# [Prompt]
Return the lines exactly as they stand, from the first of the material through the line containing "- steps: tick".

Data below: Begin

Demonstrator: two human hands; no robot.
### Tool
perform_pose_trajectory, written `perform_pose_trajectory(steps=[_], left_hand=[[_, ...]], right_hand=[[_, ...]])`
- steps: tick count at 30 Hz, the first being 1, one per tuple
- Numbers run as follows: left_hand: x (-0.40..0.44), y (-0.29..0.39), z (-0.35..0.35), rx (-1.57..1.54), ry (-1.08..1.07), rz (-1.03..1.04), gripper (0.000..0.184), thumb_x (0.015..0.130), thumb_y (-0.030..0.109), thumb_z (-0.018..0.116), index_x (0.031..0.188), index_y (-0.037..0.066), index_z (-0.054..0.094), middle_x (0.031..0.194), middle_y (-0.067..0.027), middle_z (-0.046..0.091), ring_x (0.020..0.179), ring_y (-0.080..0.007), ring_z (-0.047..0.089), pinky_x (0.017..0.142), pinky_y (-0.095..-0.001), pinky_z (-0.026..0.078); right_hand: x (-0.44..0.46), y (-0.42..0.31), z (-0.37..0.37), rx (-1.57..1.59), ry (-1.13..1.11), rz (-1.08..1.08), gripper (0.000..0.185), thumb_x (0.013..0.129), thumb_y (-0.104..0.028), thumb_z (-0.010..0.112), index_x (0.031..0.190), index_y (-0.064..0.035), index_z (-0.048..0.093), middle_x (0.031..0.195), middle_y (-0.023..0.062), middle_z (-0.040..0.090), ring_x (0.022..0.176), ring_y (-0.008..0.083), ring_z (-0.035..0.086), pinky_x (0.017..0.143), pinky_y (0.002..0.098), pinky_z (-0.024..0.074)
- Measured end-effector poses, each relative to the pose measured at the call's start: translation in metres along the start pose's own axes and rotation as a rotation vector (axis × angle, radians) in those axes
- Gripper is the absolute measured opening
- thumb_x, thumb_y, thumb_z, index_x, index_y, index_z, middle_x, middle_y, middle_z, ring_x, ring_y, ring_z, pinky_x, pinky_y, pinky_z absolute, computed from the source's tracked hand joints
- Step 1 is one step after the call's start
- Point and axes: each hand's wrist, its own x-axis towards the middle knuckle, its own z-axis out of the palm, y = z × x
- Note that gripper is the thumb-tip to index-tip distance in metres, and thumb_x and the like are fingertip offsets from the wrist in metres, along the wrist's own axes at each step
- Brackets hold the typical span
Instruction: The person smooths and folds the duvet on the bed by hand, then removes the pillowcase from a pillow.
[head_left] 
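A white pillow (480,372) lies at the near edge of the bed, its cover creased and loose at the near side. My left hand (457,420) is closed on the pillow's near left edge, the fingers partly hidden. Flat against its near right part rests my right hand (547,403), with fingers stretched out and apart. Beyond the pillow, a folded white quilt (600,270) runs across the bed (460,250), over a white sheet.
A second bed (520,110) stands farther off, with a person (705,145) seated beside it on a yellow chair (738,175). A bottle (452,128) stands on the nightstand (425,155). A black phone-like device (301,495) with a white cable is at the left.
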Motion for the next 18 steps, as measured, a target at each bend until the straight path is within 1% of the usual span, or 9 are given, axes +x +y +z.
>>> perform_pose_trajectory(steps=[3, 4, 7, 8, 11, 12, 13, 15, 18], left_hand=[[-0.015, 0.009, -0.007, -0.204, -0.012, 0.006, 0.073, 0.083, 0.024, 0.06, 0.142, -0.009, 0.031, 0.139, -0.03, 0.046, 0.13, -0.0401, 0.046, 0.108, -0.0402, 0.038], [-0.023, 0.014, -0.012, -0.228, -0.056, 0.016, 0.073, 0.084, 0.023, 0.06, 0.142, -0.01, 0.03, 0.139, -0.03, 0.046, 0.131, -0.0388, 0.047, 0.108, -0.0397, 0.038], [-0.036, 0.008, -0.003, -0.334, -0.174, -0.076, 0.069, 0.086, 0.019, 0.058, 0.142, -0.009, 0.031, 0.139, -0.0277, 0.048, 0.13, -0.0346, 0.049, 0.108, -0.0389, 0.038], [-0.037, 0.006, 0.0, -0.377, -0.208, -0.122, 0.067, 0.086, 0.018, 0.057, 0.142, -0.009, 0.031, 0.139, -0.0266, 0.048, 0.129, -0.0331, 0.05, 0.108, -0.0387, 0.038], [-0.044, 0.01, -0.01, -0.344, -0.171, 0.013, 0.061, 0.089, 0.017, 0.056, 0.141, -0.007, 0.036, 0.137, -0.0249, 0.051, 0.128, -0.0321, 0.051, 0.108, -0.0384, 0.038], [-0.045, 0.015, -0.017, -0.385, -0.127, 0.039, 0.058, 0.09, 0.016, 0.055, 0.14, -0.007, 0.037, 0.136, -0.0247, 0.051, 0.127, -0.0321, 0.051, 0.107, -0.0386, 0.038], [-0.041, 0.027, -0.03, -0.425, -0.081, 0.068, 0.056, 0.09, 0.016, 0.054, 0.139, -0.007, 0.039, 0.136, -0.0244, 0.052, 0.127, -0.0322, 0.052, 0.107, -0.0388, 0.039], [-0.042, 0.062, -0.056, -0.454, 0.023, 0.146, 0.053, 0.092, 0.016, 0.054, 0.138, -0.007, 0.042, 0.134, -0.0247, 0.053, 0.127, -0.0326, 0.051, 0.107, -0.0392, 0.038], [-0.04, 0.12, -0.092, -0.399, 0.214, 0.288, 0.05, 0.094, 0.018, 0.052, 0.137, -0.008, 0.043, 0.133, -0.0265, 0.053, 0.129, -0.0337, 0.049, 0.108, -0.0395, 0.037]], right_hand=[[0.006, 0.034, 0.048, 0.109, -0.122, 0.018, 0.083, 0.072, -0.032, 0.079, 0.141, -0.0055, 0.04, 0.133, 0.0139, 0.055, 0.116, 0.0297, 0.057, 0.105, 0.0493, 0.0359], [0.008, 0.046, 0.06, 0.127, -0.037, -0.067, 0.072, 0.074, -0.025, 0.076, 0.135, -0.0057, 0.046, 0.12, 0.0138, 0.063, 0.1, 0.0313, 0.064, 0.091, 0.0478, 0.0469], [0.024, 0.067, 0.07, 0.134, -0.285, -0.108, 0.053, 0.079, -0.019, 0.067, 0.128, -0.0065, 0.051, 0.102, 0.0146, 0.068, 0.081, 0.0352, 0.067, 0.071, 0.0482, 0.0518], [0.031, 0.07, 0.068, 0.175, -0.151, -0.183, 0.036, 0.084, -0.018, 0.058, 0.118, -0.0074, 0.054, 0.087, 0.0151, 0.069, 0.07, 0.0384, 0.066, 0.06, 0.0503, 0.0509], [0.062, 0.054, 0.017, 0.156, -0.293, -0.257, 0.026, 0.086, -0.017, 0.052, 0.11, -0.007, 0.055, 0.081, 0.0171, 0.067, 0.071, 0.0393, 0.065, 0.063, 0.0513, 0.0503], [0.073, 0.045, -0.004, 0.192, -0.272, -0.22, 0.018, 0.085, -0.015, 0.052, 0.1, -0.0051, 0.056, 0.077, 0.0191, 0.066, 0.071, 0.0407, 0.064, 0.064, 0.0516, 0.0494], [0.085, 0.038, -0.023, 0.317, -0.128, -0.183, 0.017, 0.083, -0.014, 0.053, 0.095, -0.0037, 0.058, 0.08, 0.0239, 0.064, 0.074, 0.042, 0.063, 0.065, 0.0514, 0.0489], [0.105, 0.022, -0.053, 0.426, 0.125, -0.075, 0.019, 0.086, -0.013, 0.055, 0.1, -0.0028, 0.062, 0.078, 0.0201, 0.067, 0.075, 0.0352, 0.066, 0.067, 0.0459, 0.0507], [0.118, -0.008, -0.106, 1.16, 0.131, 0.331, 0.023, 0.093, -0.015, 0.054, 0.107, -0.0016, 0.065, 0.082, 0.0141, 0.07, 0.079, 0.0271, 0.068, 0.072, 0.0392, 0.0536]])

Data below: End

# [Written solution]
Demonstrator: two human hands; no robot.
### Tool
perform_pose_trajectory, written `perform_pose_trajectory(steps=[_], left_hand=[[_, ...]], right_hand=[[_, ...]])`
- steps: tick count at 30 Hz, the first being 1, one per tuple

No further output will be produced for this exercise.